In realtà anche se è innegabile che molte banche italiane (e non solo le banche locali “cooperative” e “popolari”), hanno fatto prestiti imprudenti che sono rimasti incagliati anche per la mancata ripresa del sistema capitalistico italiano dopo la crisi del 2008-9, le altre banche, e soprattutto le grandi, sono state sovvenzionate dagli Stati negli anni precedenti (l’FMI nel 2014 stimava che le banche USA avessero ricevuto aiuti statali per quasi 70 miliardi di dollari (MD) e quelle europee per una cifra vicina ai 300 MD. Detto questo, ossia che ovunque le perdite sono state “socializzate”, anche Renzi con il piano da 40 miliardi da immettere nel capitale delle banche in condizioni fallimentari, e la sospensione della regola del bail-in intendeva far pagare il buco lasciato dai banchieri a chi paga le tasse, ossia ai lavoratori, anziché agli azionisti delle banche, che deterrebbero circa 250 miliardi in azioni delle stesse.

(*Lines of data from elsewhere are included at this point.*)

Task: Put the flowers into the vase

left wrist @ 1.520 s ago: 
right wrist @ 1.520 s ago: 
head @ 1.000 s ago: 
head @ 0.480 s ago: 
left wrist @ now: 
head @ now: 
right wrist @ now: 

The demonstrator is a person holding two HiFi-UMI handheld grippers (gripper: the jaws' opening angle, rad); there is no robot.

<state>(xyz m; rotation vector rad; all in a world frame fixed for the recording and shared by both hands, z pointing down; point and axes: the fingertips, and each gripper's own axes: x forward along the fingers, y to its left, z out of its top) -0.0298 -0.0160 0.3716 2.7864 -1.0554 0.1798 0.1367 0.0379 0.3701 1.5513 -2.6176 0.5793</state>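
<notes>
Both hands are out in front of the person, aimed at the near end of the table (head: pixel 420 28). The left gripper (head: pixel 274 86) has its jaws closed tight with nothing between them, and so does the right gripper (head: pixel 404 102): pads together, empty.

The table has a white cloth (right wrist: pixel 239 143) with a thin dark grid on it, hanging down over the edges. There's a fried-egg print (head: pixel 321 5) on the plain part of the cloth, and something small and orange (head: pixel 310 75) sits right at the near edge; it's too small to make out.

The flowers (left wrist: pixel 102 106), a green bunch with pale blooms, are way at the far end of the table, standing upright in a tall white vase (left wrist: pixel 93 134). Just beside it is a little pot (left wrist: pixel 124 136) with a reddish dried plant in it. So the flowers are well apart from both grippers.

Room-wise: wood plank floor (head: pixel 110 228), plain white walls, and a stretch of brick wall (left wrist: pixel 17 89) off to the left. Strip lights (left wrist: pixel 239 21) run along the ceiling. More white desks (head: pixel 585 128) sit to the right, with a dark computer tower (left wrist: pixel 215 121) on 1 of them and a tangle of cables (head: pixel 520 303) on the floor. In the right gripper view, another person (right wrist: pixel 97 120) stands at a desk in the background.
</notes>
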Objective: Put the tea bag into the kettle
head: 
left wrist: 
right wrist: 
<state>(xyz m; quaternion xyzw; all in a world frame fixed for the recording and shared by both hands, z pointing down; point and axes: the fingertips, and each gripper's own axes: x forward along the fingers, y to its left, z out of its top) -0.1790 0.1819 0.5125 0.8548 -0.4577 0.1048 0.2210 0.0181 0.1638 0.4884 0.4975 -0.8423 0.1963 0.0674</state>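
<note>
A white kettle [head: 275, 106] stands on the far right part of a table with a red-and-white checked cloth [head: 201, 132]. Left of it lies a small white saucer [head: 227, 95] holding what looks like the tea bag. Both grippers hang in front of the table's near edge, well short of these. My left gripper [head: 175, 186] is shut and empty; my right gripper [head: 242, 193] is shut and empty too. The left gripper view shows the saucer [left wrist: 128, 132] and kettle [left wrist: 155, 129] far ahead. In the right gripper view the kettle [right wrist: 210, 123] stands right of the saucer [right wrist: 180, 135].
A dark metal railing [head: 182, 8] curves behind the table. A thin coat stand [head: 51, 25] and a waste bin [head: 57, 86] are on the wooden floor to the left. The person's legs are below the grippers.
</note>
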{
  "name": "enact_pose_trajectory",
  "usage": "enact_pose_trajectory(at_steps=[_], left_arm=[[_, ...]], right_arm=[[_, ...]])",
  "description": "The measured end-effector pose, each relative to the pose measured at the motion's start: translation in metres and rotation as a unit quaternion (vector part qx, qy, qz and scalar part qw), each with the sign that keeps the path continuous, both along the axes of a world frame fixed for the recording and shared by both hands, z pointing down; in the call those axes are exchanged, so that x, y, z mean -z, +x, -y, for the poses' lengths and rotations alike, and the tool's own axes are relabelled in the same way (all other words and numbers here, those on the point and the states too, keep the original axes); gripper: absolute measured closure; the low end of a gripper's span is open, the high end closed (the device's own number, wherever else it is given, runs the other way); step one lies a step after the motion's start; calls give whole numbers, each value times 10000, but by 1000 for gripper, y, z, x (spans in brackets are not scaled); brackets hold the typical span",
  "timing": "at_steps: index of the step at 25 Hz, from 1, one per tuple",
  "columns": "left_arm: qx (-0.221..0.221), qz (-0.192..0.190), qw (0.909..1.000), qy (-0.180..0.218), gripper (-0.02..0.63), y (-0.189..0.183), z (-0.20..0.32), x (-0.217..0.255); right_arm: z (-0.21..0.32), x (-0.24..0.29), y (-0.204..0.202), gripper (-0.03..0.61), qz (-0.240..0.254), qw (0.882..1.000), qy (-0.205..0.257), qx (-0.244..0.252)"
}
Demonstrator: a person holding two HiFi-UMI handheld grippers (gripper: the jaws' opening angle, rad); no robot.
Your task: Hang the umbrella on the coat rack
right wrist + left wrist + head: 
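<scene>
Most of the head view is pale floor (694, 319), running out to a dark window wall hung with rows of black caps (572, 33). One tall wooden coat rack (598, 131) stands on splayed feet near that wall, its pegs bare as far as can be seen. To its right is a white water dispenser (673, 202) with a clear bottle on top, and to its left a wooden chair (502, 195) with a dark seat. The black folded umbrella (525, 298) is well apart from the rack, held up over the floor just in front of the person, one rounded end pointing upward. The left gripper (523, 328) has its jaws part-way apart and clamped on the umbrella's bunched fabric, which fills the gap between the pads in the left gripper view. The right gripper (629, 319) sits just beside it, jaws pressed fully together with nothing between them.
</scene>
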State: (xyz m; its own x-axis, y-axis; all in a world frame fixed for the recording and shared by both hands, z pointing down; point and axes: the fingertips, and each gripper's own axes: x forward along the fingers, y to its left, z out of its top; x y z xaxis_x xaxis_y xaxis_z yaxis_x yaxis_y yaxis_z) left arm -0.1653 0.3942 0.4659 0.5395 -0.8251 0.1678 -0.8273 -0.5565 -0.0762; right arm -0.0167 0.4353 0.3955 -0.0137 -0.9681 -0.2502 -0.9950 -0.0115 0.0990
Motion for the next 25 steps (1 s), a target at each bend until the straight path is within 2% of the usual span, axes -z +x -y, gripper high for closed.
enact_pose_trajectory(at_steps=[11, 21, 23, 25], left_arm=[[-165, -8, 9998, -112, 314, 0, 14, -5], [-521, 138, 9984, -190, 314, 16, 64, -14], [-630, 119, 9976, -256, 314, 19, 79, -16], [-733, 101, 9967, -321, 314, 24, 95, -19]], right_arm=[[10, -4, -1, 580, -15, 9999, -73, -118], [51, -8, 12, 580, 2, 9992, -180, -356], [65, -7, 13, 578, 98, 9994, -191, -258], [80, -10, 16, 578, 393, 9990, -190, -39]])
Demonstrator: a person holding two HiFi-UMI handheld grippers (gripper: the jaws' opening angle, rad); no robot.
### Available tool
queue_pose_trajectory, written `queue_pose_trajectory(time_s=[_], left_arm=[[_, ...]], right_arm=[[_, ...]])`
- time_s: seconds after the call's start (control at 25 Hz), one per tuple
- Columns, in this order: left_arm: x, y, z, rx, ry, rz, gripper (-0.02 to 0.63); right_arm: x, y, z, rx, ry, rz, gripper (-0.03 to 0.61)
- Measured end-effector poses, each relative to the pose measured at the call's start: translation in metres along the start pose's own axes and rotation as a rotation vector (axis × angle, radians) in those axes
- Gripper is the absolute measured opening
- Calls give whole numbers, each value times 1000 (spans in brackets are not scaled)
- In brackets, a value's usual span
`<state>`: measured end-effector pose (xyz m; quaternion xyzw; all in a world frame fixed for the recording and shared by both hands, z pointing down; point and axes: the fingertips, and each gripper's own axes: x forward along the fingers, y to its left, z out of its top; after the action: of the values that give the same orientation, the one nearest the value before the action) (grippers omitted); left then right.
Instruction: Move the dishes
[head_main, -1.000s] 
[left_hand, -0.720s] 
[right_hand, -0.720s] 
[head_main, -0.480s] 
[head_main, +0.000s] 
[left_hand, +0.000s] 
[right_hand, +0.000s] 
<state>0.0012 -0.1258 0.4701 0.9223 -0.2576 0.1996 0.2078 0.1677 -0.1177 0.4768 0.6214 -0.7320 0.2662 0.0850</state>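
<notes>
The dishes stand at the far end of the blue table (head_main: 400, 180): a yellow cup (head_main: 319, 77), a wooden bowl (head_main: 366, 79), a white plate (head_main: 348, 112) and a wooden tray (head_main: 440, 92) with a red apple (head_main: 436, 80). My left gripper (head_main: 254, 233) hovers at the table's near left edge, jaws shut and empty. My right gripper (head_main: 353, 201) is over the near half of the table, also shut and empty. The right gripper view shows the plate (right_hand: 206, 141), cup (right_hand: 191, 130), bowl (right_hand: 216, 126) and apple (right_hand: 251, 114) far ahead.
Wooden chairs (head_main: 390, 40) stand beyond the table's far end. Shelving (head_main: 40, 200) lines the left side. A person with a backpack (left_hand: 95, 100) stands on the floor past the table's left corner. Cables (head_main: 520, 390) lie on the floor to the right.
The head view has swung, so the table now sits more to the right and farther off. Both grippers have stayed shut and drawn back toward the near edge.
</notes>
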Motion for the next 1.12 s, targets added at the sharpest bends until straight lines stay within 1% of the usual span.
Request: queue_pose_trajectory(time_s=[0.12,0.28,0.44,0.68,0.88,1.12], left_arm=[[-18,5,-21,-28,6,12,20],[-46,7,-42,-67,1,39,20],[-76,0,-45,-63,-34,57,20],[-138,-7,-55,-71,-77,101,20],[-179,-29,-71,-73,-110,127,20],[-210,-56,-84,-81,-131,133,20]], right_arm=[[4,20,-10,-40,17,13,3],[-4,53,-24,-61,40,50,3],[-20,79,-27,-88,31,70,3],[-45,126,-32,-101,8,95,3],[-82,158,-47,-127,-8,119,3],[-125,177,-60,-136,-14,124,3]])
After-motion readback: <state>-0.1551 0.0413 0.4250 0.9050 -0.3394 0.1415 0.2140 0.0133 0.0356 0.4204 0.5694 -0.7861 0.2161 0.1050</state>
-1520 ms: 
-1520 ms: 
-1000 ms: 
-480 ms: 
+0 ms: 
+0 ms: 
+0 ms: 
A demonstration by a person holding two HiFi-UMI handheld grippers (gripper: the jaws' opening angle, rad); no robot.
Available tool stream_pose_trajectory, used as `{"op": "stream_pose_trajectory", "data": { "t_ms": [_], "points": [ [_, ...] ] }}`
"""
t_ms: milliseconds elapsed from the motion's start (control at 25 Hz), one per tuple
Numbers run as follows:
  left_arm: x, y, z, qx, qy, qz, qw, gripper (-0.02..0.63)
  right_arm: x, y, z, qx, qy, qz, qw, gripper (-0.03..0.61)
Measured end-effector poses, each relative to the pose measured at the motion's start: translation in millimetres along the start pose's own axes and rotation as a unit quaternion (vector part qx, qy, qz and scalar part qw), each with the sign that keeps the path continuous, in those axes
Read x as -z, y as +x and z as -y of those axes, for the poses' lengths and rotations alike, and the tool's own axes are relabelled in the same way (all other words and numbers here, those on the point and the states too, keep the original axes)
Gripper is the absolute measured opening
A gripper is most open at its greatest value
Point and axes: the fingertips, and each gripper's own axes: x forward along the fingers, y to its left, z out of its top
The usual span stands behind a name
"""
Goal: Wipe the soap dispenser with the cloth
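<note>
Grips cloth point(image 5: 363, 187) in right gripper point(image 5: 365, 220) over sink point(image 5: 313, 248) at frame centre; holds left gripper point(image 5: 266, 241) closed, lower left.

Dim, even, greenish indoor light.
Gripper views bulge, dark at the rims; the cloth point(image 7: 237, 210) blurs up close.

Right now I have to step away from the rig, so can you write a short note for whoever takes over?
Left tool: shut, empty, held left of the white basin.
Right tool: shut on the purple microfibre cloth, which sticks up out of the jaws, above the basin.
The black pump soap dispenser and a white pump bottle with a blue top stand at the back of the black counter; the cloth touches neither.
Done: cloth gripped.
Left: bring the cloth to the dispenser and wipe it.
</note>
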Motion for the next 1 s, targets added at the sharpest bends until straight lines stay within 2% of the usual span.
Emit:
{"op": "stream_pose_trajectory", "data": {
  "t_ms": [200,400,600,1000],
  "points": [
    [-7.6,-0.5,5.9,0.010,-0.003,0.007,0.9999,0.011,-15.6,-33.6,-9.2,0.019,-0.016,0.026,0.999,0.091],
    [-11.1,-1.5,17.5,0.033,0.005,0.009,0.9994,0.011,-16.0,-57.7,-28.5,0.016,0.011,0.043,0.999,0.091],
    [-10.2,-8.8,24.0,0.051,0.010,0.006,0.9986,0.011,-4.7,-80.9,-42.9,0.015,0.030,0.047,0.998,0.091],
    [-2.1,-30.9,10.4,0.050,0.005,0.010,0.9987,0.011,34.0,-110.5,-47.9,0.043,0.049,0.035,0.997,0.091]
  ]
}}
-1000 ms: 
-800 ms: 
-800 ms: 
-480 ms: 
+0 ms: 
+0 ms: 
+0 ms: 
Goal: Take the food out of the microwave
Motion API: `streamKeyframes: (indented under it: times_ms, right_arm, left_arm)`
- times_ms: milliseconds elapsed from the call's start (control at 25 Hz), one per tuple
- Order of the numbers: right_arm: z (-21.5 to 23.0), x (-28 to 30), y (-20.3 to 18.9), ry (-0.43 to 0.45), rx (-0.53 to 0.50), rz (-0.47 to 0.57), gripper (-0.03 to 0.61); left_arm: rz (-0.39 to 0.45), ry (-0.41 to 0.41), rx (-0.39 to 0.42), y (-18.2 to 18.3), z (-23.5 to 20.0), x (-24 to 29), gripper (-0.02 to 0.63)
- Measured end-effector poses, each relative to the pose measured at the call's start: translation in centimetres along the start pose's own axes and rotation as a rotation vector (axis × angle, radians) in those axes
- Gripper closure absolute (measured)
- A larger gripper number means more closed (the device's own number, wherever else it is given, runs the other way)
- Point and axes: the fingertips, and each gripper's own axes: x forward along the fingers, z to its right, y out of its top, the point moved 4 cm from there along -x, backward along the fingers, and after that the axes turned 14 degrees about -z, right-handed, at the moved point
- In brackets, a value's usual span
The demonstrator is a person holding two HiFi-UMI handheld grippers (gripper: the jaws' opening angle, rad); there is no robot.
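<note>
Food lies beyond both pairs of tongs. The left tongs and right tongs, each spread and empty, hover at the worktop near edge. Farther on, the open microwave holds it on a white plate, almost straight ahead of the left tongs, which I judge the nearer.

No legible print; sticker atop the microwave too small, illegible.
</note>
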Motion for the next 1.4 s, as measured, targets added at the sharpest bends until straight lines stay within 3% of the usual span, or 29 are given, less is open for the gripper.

Renzi ha intanto varato un piano da 150 miliardi di euro, nella forma di garanzie statali alla liquidità, che Bruxelles deve però approvare. Renzi ha chiesto all’Europa la sospensione del bail-in per sei mesi per procedere al salvataggio delle banche, ma Merkel si è subito opposta. Per lui è elemento di speranza la situazione di Deutsche Bank che è carica di derivati invendibili. Se il panico si diffondesse potrebbe colpire anche la banca tedesca. E’ una partita sul filo del rasoio fra il governo tedesco che vuole probabilmente la possibilità per la finanza tedesca di acquistare a prezzi stracciati la terza banca italiana e/o altre banche in crisi (tanto il danno politico riguarderebbe Renzi) e Renzi che minaccia “se cadono le banche italiane il panico colpisce tutta la finanza europea”. Se comunque Renzi rispettasse le regole del bail-in, il risultato sarebbe il fallimento delle banche fra cui il MPS, con pesanti perdite per i risparmiatori italiani che possiedono circa 250 miliardi di azioni (secondo altre valutazioni 187 miliardi dopo il fallimento delle 4 banche nel dicembre 2015).

Come lavoratori e come comunisti non ci lasciamo trascinare nella campagna nazionalista per il salvataggio e l’italianità delle banche, per cui ai lavoratori stessi verrebbero fatti pagare speculazioni ed errori dei banchieri e le conseguenze della crisi da essi innescata; non ci interessa la nazionalità dei padroni, e quando i lavoratori prenderanno il potere non ce ne saranno più …



1. Banca Popolare di Etruria e Lazio, Banca Marche, Cassa di Risparmio di Ferrara e Cassa di Risparmio di Chieti.